START COLLECTED DATA
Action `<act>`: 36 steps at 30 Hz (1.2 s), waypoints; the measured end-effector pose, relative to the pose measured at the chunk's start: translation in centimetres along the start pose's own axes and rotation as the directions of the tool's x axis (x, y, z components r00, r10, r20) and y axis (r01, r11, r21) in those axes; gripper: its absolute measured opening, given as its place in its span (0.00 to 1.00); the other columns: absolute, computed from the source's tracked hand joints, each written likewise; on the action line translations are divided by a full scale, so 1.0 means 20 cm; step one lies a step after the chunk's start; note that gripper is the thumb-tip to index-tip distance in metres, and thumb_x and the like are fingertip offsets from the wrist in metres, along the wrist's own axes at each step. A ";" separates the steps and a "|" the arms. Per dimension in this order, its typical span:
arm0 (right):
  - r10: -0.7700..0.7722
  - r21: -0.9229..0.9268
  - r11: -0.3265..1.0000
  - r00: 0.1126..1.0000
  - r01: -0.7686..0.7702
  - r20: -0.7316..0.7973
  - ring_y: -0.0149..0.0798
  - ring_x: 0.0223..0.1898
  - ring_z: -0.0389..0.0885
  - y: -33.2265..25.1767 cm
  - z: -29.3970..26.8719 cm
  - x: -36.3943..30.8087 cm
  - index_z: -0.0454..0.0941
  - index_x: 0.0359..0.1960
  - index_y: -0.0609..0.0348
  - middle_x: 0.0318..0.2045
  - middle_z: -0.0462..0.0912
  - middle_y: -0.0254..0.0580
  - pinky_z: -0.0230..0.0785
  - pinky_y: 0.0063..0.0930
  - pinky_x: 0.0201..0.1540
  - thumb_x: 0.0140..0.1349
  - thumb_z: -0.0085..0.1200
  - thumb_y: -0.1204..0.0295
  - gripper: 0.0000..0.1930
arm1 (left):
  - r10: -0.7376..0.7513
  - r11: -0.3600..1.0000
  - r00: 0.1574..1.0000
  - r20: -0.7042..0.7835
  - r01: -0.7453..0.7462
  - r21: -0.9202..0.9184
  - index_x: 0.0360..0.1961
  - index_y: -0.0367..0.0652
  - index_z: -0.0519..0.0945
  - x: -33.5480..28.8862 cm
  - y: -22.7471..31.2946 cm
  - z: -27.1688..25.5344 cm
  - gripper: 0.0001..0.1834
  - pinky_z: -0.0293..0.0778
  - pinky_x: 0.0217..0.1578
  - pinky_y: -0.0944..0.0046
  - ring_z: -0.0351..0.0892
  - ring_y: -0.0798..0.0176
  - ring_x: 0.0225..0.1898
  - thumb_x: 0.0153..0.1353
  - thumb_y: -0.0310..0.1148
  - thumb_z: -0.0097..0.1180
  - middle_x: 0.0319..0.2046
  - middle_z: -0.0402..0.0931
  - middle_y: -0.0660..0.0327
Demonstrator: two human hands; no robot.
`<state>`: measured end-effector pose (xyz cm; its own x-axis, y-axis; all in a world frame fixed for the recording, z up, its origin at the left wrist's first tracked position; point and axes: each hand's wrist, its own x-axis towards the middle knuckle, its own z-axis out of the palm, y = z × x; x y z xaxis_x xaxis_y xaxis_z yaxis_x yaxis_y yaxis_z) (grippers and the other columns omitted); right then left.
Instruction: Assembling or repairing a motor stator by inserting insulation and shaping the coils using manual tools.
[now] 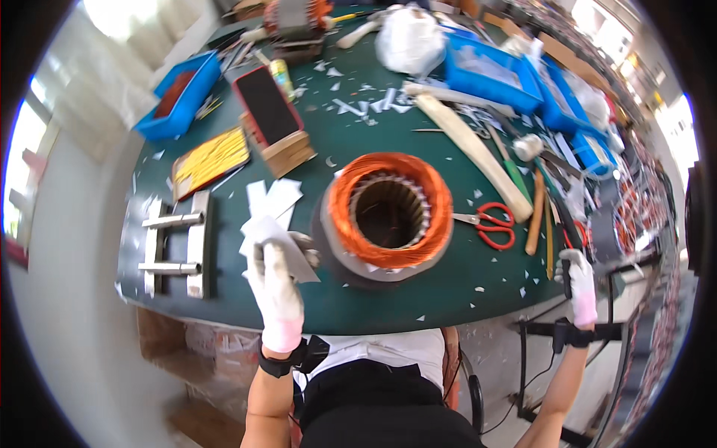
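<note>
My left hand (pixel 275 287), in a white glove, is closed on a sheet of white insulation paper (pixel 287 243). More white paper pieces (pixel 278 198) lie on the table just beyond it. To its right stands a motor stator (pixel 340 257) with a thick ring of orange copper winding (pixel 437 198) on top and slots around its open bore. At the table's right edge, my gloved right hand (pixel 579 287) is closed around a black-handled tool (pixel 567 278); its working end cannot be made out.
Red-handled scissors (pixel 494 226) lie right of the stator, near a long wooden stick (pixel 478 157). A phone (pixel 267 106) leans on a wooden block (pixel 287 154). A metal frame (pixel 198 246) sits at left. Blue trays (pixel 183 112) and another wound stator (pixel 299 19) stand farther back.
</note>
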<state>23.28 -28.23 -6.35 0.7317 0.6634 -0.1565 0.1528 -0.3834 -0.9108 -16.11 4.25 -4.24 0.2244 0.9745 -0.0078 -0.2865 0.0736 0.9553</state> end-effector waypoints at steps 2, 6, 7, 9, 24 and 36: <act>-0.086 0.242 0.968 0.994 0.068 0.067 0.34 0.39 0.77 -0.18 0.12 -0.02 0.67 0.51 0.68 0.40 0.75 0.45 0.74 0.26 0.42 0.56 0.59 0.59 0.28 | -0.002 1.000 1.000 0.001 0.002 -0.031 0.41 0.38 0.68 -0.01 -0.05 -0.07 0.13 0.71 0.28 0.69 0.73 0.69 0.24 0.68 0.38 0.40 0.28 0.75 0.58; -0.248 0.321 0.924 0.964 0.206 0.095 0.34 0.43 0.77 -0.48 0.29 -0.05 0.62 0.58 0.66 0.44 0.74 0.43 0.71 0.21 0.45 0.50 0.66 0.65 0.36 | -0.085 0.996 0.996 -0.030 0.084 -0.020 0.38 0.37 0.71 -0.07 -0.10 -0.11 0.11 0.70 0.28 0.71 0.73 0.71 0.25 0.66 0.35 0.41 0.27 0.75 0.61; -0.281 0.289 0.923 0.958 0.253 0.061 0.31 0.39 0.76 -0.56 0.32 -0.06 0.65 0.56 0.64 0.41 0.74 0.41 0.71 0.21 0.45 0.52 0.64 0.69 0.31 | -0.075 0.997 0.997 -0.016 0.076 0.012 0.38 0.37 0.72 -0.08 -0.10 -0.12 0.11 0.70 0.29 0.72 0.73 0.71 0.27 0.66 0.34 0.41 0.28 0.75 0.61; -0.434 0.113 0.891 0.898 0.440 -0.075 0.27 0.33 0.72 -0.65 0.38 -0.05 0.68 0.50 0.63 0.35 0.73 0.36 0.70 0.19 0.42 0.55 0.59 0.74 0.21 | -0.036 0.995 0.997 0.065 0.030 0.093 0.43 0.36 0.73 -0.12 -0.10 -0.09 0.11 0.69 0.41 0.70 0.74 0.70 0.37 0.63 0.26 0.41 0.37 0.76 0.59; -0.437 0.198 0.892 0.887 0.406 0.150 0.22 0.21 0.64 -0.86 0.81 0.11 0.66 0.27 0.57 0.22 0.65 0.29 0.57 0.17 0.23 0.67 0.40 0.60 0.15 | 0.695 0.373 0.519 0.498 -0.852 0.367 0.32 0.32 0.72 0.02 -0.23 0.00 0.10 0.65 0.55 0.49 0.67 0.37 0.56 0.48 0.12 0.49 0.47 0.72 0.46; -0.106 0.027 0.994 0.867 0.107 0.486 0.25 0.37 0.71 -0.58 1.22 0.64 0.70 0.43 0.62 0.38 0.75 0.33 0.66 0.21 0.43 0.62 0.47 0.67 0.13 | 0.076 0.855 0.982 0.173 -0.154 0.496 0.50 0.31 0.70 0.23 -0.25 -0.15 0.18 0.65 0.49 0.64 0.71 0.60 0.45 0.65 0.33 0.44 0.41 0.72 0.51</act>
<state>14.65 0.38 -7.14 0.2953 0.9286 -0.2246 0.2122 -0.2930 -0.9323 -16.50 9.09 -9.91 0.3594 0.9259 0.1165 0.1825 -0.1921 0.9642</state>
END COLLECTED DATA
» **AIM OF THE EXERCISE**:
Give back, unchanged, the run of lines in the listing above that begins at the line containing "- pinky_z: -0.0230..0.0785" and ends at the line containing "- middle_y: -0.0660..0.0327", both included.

» **TASK SOLUTION**:
  - pinky_z: -0.0230..0.0785
  - pinky_y: 0.0063..0.0930
  - pinky_x: 0.0201..0.1540
  - thumb_x: 0.0140..0.1349
  - thumb_z: -0.0085..0.1200
  - thumb_y: -0.1204..0.0295
  - gripper: 0.0000..0.1930
arm1 (left):
  - r10: -0.7376..0.7513
  - r11: -0.3600..1.0000
  - r00: 0.1574..1.0000
  - r20: -0.7042..0.7835
  - r01: -0.7453..0.7462
  - r21: -0.9202..0.9184
  - index_x: 0.0360..0.1961
  - index_y: -0.0367..0.0652
  - index_z: -0.0519..0.0945
  - x: -33.5480..28.8862 cm
  - y: -22.7471..31.2946 cm
  - z: -27.1688..25.5344 cm
  - gripper: 0.0001..0.1834
  - pinky_z: -0.0293..0.0778
  - pinky_x: 0.0217..0.1578
  - pinky_y: -0.0944..0.0046
  - ring_z: -0.0351..0.0892
  - ring_y: -0.0798..0.0176
  - ring_x: 0.0225..0.1898
  - thumb_x: 0.0153..0.1353
  - thumb_y: -0.0310..0.1148
  - thumb_z: -0.0097..0.1180
  - middle_x: 0.0319..0.2046
  - middle_z: -0.0402..0.0931
  - middle_y: -0.0660..0.0327

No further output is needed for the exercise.